__TASK DIRECTIONS__:
Each of the entries below should be written out exactly as it reads.

-- -- --

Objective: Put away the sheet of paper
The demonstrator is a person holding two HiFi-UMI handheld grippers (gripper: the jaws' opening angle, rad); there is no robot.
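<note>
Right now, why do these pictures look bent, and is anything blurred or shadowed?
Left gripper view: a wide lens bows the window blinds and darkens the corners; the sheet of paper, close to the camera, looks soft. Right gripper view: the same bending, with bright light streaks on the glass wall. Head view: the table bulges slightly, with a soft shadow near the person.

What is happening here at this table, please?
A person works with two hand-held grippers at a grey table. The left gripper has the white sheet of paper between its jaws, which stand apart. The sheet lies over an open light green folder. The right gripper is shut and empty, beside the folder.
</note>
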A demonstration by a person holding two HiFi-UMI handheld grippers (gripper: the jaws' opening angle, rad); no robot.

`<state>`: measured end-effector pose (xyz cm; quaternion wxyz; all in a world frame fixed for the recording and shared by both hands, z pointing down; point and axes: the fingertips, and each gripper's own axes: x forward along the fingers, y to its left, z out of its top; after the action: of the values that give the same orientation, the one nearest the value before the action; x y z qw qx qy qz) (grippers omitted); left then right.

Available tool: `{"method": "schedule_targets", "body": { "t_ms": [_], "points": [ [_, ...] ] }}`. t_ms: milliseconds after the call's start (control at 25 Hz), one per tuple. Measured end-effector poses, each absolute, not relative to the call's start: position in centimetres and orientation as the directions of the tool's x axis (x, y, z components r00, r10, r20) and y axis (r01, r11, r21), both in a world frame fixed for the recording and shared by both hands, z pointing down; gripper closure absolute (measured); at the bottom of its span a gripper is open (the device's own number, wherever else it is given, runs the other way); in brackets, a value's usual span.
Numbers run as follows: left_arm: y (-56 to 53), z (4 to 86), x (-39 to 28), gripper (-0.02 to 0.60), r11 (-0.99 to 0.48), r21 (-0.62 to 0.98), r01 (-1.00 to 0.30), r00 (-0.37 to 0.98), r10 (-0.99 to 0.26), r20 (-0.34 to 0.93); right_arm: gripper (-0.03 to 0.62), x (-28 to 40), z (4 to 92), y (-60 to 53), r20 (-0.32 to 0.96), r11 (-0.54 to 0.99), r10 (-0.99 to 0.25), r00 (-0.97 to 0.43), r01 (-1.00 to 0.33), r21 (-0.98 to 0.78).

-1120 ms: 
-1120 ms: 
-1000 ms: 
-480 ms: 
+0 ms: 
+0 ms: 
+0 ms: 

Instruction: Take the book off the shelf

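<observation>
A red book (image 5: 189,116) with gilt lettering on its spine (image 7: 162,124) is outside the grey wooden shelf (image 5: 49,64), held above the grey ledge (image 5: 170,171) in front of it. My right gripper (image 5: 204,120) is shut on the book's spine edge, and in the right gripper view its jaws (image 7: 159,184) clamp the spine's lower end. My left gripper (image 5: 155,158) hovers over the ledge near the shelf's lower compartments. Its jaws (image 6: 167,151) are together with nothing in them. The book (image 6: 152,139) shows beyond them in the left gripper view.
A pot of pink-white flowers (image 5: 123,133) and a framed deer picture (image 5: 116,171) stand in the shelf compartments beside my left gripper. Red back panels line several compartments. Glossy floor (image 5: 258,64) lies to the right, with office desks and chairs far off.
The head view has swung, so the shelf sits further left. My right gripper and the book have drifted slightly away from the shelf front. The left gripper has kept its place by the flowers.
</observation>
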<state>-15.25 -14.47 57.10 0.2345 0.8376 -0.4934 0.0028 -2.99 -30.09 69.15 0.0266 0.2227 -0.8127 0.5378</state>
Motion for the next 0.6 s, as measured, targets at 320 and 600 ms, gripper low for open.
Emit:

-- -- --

__YOUR SOLUTION__:
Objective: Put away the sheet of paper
The demonstrator is a person holding two HiFi-UMI handheld grippers (gripper: the jaws' opening angle, rad); there is no robot.
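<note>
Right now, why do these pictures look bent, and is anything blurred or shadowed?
Left gripper view: a wide lens bows the window blinds and darkens the corners; the sheet of paper, close to the camera, looks soft. Right gripper view: the same bending, with bright light streaks on the glass wall. Head view: the table bulges slightly, with a soft shadow near the person.

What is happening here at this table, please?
A person works with two hand-held grippers at a grey table. The left gripper has the white sheet of paper between its jaws, which stand apart. The sheet lies over an open light green folder. The right gripper is shut and empty, beside the folder.
</note>
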A demonstration by a person holding two HiFi-UMI handheld grippers (gripper: the jaws' opening angle, rad); no robot.

`<state>`: measured end-effector pose (xyz cm; quaternion wxyz; all in a world frame fixed for the recording and shared by both hands, z pointing down; point and axes: the fingertips, and each gripper's own axes: x forward along the fingers, y to its left, z out of its top; after the action: of the values that give the same orientation, the one nearest the value before the action; x y z qw qx qy qz) (grippers omitted); left then right.

Available tool: `{"method": "schedule_targets", "body": { "t_ms": [_], "points": [ [_, ...] ] }}`. t_ms: milliseconds after the call's start (control at 25 Hz), one per tuple. Measured end-effector poses, each absolute, not relative to the call's start: position in centimetres and orientation as the directions of the tool's x axis (x, y, z components r00, r10, r20) and y axis (r01, r11, r21), both in a world frame fixed for the recording and shared by both hands, z pointing down; gripper closure absolute (measured); at the bottom of its span a gripper is open (the device's own number, wherever else it is given, runs the other way); in brackets, a value's usual span.
Numbers run as follows: left_arm: y (-56 to 53), z (4 to 86), x (-39 to 28), gripper (-0.02 to 0.60), r11 (-0.99 to 0.48), r21 (-0.62 to 0.98), r01 (-1.00 to 0.30), r00 (-0.37 to 0.98), r10 (-0.99 to 0.26), r20 (-0.34 to 0.93); right_arm: gripper (-0.03 to 0.62), x (-28 to 40), z (4 to 92), y (-60 to 53), r20 (-0.32 to 0.96), r11 (-0.54 to 0.99), r10 (-0.99 to 0.25), r00 (-0.97 to 0.43), r01 (-1.00 to 0.33), r21 (-0.98 to 0.78).

-1120 ms: 
-1120 ms: 
-1000 ms: 
-480 ms: 
+0 ms: 
+0 ms: 
+0 ms: 

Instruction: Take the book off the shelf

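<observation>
A red book (image 5: 189,116) with gilt lettering on its spine (image 7: 162,124) is outside the grey wooden shelf (image 5: 49,64), held above the grey ledge (image 5: 170,171) in front of it. My right gripper (image 5: 204,120) is shut on the book's spine edge, and in the right gripper view its jaws (image 7: 159,184) clamp the spine's lower end. My left gripper (image 5: 155,158) hovers over the ledge near the shelf's lower compartments. Its jaws (image 6: 167,151) are together with nothing in them. The book (image 6: 152,139) shows beyond them in the left gripper view.
A pot of pink-white flowers (image 5: 123,133) and a framed deer picture (image 5: 116,171) stand in the shelf compartments beside my left gripper. Red back panels line several compartments. Glossy floor (image 5: 258,64) lies to the right, with office desks and chairs far off.
The head view has swung, so the shelf sits further left. My right gripper and the book have drifted slightly away from the shelf front. The left gripper has kept its place by the flowers.
</observation>
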<state>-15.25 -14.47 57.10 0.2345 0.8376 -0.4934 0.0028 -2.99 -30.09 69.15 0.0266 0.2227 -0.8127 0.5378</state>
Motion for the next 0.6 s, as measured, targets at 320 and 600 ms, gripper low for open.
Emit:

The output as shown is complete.